Murphy Maneuvers for Strong Season

In a tough year for the St. Lucie Mets, coaches and observers look for bright spots emanating from a squad of young players. As performance can sometimes take precedence over statistics at this level, players like Murphy know how they piece together consistent performances can dictate a season's success. Inside Pitch revisited the St. Lucie third baseman to discuss his season's progression.

Daniel Murphy cleared himself of nagging injury and prepped for a quick start as he entered 2007. He struggled through the first two weeks as he hit just .150. As April warmed, so did his bat. He recovered to end the month with a .250 average.

The following weeks brought more fortune and Murphy raked his way to a .300 average in May (he has since slid back to .290). Aside from his batting average, he achieved more stability in his approach at the plate. Yet while his numbers have increased, he is not fully content with his play.

"So far I've been moderately successful to my own standards. I think I could be doing better," he said. "It's about confidence and I feel confident right now. I feel like I'm going to get my pitch and hit hard. I've been doing that as of late, my hits have just been right at guys."

His standards may be high, but he has not lacked the skills to execute what he does best: spray the ball to the opposite field. Right-handed pitchers shy away from busting him inside and disallow him from pulling the ball. That is okay with Murphy, who from the left side of the plate, has a natural swing to the left field gap. As a young left-handed hitter, this trait bodes well for his future. However, there are still characteristics with room to grow.

Murphy is as smooth of a hitter as any on the roster, yet what he lacks is mature patience at the plate. He admits he steps to the plate waiting for his pitch, and regardless of when it comes, he is swinging. That approach leaves little room for him to work deep counts and draw walks – he has just ten in 41 games.

"Once I started thinking about my pitch, when I get it, I'm looking to hit it hard," he said. "Whether it's a hit or not, what am I supposed to do. If I went in there and started taking more pitches, I figure I'd get more walks. But I'm up there to find my pitch and hit it.

While Murphy has excelled at hitting his way on base, he will need more power if he intends to stay in the five-hole of the order. He has just nine extra-base hits this year, with zero home runs. Historically, he is not a home run hitter. Yet, his slot in the order dictates more power.

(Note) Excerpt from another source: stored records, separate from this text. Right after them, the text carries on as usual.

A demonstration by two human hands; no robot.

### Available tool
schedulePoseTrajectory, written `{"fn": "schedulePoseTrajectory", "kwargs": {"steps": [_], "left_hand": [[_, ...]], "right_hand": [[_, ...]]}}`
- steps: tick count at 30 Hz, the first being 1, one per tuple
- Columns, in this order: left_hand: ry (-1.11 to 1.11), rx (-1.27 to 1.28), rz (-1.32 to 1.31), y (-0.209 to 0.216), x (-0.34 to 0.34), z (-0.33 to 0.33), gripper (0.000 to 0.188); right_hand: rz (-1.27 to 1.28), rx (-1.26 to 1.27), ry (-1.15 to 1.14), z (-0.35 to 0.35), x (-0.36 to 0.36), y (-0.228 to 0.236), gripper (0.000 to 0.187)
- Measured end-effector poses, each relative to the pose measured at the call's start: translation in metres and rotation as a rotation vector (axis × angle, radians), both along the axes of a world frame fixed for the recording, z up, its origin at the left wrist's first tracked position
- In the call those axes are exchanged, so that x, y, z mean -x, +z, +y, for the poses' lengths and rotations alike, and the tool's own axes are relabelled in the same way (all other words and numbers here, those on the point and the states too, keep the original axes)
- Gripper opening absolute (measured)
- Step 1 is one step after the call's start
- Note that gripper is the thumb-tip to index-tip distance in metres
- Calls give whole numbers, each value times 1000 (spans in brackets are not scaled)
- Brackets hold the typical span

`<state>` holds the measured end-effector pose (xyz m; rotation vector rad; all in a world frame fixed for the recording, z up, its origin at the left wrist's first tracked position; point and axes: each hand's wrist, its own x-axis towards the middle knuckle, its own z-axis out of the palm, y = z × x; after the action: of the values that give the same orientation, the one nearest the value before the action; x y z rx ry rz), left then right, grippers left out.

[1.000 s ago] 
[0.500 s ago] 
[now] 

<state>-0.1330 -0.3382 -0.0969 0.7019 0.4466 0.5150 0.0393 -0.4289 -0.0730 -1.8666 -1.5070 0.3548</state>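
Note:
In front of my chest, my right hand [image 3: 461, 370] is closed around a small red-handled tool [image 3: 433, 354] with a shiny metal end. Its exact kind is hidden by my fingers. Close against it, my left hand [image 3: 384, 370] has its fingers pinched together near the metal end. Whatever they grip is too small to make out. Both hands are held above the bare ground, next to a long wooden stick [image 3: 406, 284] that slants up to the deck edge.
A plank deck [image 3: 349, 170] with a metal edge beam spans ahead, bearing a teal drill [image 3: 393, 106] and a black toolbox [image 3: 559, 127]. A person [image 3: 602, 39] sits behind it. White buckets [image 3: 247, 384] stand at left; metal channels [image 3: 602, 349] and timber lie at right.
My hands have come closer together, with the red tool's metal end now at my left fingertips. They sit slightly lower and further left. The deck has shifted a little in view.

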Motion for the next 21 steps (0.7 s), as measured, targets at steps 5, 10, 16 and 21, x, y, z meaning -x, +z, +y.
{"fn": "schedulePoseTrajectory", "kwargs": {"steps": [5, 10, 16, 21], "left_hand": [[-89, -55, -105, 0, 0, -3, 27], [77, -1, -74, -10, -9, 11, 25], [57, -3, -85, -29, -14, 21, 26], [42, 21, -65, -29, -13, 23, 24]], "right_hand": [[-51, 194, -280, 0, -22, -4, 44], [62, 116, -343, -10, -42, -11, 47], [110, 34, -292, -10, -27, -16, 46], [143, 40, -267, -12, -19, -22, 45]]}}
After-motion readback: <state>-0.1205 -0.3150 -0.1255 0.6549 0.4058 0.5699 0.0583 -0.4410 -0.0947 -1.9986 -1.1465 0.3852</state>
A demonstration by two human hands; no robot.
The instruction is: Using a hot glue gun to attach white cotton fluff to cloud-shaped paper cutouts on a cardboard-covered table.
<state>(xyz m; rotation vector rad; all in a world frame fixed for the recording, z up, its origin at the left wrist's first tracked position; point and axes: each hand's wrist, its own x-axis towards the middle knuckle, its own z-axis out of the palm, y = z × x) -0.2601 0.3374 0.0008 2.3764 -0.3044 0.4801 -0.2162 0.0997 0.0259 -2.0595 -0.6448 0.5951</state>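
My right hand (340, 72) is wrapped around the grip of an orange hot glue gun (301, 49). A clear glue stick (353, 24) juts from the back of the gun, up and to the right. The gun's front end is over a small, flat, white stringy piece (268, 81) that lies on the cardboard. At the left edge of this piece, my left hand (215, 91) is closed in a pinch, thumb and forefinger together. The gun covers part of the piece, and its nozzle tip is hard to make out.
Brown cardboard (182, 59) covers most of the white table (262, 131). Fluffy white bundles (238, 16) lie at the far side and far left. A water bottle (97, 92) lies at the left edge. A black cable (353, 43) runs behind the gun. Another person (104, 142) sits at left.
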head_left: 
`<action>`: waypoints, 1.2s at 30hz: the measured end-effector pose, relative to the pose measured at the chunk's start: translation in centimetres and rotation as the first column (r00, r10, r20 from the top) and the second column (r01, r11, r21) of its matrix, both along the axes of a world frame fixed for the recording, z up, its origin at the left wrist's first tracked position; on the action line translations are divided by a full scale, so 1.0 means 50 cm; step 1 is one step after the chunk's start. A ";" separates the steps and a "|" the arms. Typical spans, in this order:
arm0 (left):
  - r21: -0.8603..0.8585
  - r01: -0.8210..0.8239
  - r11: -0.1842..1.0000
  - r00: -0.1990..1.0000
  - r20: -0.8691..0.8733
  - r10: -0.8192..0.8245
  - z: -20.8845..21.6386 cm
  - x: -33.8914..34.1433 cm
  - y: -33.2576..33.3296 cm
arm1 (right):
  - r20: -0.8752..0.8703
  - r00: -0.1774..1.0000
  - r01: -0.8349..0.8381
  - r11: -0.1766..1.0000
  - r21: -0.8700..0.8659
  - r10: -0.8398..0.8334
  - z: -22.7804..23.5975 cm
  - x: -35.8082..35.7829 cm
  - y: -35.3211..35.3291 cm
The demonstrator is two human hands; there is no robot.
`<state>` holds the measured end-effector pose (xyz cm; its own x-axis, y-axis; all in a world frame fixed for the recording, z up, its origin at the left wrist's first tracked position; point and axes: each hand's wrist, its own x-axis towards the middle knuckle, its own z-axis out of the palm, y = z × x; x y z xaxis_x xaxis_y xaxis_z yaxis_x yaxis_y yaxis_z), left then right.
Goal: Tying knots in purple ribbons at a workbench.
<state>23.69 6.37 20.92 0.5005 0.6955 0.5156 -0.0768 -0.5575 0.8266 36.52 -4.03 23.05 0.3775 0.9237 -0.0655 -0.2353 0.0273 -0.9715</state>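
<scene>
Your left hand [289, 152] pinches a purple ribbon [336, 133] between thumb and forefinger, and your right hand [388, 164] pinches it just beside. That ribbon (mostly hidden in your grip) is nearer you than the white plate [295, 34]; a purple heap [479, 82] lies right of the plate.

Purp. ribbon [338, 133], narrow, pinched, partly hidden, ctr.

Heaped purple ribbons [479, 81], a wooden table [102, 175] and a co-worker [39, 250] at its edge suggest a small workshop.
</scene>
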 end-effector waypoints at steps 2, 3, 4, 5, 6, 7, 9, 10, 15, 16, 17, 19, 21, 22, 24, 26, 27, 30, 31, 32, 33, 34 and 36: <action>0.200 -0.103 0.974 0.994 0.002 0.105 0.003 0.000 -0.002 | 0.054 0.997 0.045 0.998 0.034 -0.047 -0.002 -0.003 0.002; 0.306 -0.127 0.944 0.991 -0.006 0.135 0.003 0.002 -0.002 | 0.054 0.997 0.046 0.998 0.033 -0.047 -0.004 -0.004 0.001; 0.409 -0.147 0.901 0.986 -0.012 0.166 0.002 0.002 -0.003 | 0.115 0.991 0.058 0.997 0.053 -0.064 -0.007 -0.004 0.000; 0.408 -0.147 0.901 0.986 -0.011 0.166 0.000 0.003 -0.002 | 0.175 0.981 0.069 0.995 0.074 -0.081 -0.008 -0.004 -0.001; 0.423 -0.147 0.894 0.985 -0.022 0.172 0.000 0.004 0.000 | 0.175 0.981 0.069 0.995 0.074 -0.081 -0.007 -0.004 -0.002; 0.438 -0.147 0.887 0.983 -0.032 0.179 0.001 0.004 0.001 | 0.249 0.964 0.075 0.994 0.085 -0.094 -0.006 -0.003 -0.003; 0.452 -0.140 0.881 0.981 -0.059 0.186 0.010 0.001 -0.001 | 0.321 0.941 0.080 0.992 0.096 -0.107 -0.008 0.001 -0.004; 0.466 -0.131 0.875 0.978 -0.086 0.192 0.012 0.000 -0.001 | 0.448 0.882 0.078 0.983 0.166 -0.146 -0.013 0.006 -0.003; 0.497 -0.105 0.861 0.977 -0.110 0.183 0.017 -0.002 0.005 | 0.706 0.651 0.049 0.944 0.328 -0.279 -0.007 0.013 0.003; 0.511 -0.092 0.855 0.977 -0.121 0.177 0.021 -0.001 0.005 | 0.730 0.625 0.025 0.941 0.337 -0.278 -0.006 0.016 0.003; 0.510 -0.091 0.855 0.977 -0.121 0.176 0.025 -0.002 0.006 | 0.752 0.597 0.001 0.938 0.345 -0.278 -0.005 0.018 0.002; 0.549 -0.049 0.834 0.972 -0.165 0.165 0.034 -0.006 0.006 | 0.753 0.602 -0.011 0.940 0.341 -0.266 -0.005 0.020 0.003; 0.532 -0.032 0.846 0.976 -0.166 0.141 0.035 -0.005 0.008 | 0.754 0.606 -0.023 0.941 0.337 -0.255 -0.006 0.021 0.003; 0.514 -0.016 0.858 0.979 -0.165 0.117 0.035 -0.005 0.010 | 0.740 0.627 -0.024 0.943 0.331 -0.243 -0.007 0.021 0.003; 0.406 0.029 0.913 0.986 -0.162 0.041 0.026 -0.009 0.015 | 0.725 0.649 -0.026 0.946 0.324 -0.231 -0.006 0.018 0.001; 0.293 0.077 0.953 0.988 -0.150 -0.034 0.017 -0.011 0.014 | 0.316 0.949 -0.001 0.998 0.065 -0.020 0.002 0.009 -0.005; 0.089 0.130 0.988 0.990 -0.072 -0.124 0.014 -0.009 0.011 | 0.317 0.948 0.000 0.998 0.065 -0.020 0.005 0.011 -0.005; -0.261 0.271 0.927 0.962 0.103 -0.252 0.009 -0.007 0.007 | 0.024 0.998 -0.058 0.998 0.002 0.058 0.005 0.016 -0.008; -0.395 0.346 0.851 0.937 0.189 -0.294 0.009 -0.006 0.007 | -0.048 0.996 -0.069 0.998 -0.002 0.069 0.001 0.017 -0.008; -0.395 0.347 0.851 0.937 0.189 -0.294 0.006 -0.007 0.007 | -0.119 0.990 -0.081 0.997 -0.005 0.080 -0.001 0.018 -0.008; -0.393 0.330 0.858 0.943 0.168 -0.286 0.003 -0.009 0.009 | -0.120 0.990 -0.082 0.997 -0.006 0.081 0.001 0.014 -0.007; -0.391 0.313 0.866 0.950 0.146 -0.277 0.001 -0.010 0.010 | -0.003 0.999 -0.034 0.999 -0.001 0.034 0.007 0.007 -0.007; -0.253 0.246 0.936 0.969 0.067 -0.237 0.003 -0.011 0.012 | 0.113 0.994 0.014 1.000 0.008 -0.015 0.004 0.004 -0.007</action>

"Home runs are going to come if I keep hitting the ball hard. If I can keep hitting to the gaps, the home runs will come. If I hit a couple here and there, that's fine. But what I'd like to do is keep hitting doubles and drive guys in," he explained.

Although his power numbers may not jump off the page, his effectiveness against southpaws is a trait that could carry him a long way. His average remains on par against lefties as righties. He continues to adapt to the challenges and differences that lefties present. Most notably, he quickly recognized the lack changeups he receives. He quickly eliminates the changeup when he steps into the box and thus places the pitcher at a disadvantage.

"Lefties, I've noticed, do not throw lefty-lefty changeups. Also, a lot of them, when they throw, they only command one side of the plate which is usually middle-in to me. So I set up to hit it back up the middle or slight pull. I've been fortunate to hit with success against lefties. I eliminate one pitch and they come in my wheel house," he said.

Lastly, on the other side of the field, Murphy continues to fine tune his glove work. His 11 errors lead the team. He dedicates time each day to his hot corner position. His footwork tests him as he seeks consistency in fielding plays both routine and difficult.

"Every error I've made has been pretty legit. Most of it is my footwork and fielding the ball with the right steps, then setting myself to make a strong throw. My defense is not quite as far along as my offense, but I work on them equally hard," he detailed.

This could be a pivotal year for the 22-year-old Murphy. He is completely healthy for the first time as a professional and is geared for a watershed year. His total compliment of tools still needs marked improvements, but with everyday playing tim,e Murphy will receive the opportunities.

As he looks forward, "I'd also like to get better each month, get more consistent on the routine plays. I want to drive in more runs each month and then hopefully get everything clicking and reach a strong peak through the summer," he closed.